*What is required*
Set out exactly every line of the entries below, starting at the line that holds "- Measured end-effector" and stopping after the line that holds "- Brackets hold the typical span".
Dataset records: Begin
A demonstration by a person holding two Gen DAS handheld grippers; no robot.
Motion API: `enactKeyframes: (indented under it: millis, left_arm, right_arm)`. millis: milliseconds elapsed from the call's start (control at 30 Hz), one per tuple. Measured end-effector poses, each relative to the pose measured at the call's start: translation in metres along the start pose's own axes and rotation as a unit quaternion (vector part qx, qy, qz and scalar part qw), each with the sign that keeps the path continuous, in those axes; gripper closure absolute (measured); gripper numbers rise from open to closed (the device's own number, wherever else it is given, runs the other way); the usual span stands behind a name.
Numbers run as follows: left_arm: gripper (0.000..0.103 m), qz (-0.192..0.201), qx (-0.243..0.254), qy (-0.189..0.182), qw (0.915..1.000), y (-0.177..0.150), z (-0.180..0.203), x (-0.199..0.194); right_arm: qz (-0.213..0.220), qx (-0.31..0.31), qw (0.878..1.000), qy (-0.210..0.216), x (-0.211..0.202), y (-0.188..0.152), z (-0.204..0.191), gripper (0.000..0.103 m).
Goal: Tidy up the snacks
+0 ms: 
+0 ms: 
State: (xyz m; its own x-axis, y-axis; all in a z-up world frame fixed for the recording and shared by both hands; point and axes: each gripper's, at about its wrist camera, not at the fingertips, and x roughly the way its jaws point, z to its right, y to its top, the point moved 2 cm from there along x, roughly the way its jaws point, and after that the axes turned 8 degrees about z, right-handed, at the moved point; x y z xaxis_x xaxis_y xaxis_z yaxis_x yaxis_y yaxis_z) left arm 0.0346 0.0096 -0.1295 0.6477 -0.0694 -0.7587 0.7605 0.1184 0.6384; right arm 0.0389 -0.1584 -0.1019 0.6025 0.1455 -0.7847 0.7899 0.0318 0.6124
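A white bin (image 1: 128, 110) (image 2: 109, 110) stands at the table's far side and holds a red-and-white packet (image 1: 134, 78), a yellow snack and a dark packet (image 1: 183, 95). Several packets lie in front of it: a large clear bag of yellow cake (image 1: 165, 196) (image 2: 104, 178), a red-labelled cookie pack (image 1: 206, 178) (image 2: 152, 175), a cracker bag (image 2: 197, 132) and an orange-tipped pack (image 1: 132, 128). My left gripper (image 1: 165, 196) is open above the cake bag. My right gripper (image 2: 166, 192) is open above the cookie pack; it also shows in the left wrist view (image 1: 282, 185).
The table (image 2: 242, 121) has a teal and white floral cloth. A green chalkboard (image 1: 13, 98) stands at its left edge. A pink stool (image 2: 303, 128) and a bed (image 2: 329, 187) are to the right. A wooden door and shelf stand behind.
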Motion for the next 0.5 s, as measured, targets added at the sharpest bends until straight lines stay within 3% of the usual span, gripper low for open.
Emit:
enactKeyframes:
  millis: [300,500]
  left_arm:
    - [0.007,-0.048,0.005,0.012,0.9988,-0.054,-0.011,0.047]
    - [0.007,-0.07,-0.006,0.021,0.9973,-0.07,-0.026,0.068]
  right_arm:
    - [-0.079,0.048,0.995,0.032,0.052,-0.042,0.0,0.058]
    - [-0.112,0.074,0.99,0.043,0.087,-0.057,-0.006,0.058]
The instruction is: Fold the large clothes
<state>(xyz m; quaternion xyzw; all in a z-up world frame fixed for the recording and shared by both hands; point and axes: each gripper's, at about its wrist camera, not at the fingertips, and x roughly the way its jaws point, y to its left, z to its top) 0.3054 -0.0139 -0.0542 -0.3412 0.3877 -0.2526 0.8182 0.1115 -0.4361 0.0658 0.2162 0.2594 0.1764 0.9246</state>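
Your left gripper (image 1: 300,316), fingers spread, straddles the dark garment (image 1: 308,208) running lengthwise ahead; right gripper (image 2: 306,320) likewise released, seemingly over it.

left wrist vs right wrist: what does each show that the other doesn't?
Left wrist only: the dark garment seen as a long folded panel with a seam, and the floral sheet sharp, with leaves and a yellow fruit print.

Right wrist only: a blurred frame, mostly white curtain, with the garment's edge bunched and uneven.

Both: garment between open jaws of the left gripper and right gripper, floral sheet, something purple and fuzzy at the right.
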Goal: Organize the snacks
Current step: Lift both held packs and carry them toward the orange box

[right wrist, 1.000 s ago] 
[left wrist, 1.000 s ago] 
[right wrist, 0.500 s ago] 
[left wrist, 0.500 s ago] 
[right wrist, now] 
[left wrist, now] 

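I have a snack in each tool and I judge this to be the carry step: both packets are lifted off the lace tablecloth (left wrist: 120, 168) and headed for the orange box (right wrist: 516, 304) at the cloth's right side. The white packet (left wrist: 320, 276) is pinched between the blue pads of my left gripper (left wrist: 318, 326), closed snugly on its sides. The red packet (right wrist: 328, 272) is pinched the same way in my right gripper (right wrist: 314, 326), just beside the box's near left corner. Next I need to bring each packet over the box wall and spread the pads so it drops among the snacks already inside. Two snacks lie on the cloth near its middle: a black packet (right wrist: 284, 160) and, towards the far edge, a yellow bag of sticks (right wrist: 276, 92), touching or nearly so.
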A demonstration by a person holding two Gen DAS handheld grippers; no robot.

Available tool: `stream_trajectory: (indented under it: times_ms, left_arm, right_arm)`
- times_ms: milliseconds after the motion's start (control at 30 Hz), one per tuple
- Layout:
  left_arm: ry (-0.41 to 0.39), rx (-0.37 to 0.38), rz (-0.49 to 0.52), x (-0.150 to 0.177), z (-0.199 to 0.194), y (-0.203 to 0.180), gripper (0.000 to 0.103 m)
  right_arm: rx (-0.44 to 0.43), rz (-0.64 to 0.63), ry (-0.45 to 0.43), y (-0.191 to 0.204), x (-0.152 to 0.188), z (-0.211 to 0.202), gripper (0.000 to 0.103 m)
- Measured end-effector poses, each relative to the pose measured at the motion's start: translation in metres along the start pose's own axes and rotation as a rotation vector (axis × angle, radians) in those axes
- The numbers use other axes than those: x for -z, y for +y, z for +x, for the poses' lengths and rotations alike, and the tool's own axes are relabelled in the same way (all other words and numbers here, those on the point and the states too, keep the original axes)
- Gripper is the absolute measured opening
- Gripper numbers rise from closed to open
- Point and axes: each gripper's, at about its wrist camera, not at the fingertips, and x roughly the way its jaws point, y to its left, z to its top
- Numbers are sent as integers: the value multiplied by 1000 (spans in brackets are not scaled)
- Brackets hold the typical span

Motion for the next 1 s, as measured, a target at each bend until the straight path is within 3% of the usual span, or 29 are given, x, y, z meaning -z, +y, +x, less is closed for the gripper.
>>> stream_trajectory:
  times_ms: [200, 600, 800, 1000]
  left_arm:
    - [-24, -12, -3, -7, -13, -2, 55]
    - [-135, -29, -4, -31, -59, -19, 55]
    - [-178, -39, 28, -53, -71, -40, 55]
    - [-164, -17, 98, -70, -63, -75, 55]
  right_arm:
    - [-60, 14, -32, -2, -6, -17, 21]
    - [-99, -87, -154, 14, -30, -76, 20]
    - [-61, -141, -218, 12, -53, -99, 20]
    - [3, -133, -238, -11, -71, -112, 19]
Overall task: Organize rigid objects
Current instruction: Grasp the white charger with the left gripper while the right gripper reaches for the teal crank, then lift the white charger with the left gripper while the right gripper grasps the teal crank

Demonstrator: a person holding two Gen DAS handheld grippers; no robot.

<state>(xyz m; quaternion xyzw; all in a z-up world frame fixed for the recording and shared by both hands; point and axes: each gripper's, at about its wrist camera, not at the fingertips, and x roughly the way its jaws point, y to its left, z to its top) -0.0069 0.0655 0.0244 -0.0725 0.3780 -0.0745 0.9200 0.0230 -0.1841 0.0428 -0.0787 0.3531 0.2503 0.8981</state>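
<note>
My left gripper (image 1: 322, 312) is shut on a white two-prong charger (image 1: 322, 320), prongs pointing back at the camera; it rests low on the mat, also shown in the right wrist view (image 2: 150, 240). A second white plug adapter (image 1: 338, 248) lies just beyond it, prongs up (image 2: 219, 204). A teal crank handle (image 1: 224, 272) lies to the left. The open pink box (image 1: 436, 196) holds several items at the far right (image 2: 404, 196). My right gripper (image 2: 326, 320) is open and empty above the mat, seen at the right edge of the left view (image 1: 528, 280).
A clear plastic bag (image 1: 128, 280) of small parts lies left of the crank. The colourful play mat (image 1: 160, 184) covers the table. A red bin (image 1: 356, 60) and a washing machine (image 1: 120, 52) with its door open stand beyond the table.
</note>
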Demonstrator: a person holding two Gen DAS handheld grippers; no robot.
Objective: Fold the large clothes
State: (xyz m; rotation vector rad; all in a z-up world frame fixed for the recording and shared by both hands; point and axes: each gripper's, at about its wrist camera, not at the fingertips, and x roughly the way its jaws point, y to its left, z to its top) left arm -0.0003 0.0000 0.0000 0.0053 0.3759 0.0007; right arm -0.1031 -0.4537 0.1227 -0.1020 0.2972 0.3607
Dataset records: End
*Response to this task*
- Measured end-effector poses, each relative to the pose measured at the motion's start: translation in metres along the start pose's own axes and rotation as a rotation vector (axis × angle, radians) in those axes
- The numbers use other axes than those: x for -z, y for +y, z for +x, for the poses' lengths and rotations alike, and the tool's own axes are relabelled in the same way (all other words and numbers here, those on the point and the states too, keep the original axes)
- Gripper is the absolute measured opening
- Gripper numbers rise from closed to open
- Point and axes: each gripper's, at about its wrist camera, not at the fingertips, and x roughly the way its jaws point, y to its left, z to its top
- Numbers are sent as integers: the value multiplied by 1000 (spans in brackets are not scaled)
- Brackets hold the typical span

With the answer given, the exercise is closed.